Cześć,
powoli, na oparach wytrzymałości psychicznej zbliżamy się do wprowadzki.
Niestety mamy pecha, od kilku tygodni poprawiane są sufity w salonie (porobiły się brzuchy) i zaraz wchodzi kolejna ekipa na poprawki.
W międzyczasie teaser - chwalę się sypialnią. Realizacja vs projekt.
Planuję również naskrobać obszerny post na temat błędów, jakie popełniliśmy wskutek złych decyzji na różnych etapach naszej inwestycji. Wybór materiałów, ekip, rozwiązań... To wszystko można było zrobić lepiej, to wszystko rzutuje na rezultat końcowy, tak długo wyczekiwany i okupiony ciężką pracą i stresem. Niestety dla nas przyćmiony niesmakiem wynikającym z niedbalstwa ekip budowalnych, braku czasu na należytą kontrolę, łatwowierności...

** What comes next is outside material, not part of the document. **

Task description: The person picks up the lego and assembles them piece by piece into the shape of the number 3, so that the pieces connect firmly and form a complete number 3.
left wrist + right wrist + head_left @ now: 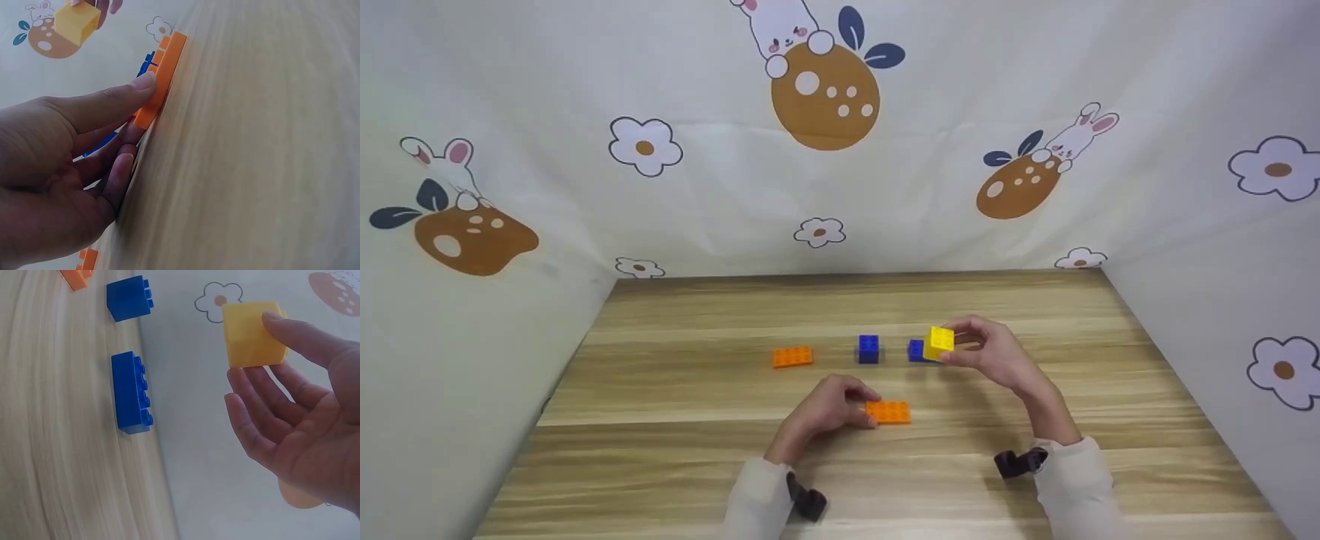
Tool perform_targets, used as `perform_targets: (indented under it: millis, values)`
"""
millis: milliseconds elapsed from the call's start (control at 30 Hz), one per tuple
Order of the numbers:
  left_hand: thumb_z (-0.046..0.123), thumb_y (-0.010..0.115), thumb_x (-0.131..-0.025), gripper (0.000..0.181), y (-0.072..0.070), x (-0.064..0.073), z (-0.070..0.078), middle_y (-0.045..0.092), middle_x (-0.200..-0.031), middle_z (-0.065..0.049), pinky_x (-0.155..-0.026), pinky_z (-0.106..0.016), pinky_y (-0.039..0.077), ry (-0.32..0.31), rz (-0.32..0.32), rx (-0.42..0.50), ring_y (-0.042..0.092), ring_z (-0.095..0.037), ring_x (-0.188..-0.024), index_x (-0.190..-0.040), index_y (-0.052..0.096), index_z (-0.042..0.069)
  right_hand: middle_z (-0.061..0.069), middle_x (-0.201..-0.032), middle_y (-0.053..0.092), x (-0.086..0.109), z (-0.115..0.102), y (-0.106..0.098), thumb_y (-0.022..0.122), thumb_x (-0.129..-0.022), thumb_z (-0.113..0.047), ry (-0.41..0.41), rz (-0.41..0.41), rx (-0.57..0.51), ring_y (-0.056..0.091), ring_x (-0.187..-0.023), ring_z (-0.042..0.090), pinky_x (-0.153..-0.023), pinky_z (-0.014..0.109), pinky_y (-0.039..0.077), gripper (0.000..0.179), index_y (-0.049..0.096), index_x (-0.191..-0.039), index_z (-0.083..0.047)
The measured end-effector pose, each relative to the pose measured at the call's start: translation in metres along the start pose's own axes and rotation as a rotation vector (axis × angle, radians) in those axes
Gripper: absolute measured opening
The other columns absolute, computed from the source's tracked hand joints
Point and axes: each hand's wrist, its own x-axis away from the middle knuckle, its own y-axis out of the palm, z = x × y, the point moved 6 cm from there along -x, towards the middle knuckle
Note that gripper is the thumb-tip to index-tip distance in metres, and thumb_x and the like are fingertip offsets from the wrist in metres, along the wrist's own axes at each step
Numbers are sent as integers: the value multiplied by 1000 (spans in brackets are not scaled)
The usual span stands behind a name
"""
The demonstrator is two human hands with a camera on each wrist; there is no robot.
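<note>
"Yellow block (pixel 939 343) — where?"
"Off the table (pixel 660 465), pinched in my right hand (pixel 995 356), thumb opposite fingers, hiding part of the long blue brick (pixel 129 394) in the head view"
"Left?"
"My left hand (pixel 826 409) — clamped on the left end of the near orange brick (pixel 892 412), flat on the table"
"Rest?"
"Square blue brick (pixel 868 349) beyond, far orange brick (pixel 793 357) to its left, printed curtain (pixel 720 202) behind"

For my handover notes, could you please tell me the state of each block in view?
Yellow block: held above the table by the right hand
Nearer orange block: studs up, pinched by the left hand
Farther orange block: studs up, untouched
Short blue block: studs up, untouched
Long blue block: studs up, untouched
</note>
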Motion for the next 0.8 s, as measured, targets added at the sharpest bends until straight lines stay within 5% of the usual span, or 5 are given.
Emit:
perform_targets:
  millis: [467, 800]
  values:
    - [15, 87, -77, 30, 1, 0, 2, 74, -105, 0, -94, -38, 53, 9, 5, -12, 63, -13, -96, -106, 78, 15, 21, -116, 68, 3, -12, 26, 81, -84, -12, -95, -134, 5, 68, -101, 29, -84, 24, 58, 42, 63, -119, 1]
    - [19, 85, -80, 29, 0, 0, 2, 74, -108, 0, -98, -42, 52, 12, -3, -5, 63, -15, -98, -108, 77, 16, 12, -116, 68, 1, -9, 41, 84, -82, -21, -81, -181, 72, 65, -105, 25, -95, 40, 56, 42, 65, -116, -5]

Nie bez powodu mówi się, że pierwszy dom buduje się dla wroga. Niestety pomimo najszczerszych chęci dla nas, ludzi bez zupełnie żadnego doświadczenia ani wsparcia budowlanego okazało się to jak najbardziej prawdziwe. Chciałbym wtedy spotkać siebie z teraz, aby podpowiedział mi jak w praktyce mogą wyglądać skutki różnych decyzji.
Mam nadzieję, że post, który zredaguję pomoże innym, niosącym się z zamiarem dokonania inwestycji życia uniknąć pułapek i błędów czyhających na ludzi, którzy dopiero poznają świat rozwiązań budowlanych i w konsekwencji przełoży się na mniejszy ubytek pieniędzy z portfela, oraz znacznie większą satysfakcję na samym końcu.